Exempting Construction and Manufacturing Workers
This amendment would excuse the construction and manufacturing industries from the ordinance. "It's certainly not wildly popular to go to bat for major employers," began Clark on August 10 (before swinging that bat hard). "How does this work in the culture of the construction industry?" Clark asked, expressing concern about so-called enforceability issues with contracts. Yes, construction and manufacturing jobs are cyclical, and jobs are not always based within city limits. And, sure, that makes accruing and tracking paid sick time for Seattle's 65,000 construction and manufacturing employees more complicated. But is it fair to argue that some workers are entitled to get sick while others—the ones operating heavy machinery and power tools—aren't?

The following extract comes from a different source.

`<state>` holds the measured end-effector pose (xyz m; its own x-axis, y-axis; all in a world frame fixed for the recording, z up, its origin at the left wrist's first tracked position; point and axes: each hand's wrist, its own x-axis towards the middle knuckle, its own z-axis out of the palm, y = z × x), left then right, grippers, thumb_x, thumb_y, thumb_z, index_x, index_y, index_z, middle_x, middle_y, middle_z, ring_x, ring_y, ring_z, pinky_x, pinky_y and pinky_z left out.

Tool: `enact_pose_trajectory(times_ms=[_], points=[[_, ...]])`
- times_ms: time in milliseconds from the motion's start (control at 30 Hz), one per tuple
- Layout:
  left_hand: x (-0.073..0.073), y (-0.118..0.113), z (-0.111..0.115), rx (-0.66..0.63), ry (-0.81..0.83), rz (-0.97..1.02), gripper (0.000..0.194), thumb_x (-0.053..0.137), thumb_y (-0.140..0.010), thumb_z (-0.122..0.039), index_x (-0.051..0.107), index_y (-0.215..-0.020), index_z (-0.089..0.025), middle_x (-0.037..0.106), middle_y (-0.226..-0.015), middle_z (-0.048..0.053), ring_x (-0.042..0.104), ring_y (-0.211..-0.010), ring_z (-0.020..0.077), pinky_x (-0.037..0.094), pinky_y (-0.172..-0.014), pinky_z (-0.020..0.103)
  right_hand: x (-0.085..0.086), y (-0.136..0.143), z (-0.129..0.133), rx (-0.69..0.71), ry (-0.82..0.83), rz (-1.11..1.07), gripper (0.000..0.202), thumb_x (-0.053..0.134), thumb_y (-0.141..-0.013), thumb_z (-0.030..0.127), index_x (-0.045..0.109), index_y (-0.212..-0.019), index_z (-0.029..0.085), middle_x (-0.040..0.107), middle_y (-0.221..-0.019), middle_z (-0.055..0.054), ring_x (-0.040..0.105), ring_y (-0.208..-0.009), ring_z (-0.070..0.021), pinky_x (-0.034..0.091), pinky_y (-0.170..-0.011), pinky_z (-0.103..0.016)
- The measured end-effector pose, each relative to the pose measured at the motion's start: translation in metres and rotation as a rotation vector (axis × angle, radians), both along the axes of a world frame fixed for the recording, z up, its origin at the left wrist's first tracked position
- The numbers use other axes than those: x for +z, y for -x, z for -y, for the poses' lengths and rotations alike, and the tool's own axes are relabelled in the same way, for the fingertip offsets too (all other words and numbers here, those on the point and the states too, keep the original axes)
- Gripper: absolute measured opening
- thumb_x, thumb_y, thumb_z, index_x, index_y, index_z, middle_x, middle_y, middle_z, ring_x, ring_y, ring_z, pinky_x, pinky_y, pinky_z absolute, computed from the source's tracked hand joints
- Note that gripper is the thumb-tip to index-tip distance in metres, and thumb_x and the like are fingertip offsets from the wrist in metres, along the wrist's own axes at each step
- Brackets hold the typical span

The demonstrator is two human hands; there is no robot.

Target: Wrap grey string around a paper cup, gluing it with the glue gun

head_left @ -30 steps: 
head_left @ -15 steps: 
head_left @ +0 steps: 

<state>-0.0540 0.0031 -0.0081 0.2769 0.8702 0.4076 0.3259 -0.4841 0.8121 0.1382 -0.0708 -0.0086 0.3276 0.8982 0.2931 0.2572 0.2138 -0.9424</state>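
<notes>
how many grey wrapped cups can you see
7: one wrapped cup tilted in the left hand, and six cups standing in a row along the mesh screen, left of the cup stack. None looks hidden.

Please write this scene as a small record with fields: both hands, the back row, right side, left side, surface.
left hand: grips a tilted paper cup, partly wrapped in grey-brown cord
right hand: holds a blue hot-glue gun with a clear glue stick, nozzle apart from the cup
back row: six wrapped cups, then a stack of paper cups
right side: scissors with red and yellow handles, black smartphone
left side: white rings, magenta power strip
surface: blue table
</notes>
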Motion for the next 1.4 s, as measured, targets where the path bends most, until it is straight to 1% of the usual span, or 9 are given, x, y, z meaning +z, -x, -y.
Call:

While businesses with the council's ear are clearly motivated to protect their bottom line, their claims that paying for sick leave would cause economic harm appear unfounded.
A 2010 report conducted by the Institute for Women's Policy Research studying the aftereffects of paid-sick-leave laws in San Francisco indicates that employers' profitability didn't suffer and employees were unlikely to abuse their paid sick days. Seventy percent of the 727 business owners polled said the ordinance didn't affect their profitability; typically, workers used only three paid sick days per year (and one quarter of workers used none).
Besides, council members have already made numerous concessions in the draft of the bill that's before them. For example: They've exempted businesses with fewer than five employees, excluded work-study students, and stipulated that employees must wait six months before they can use the sick days.
If passed, Seattle would be the fourth city in the country to pass a law like this. In San Francisco, "businesses are doing better than surrounding cities and counties after the implementation of their ordinance," assures Marilyn Watkins, policy director of the Economic Opportunity Institute. "It promotes healthy small businesses."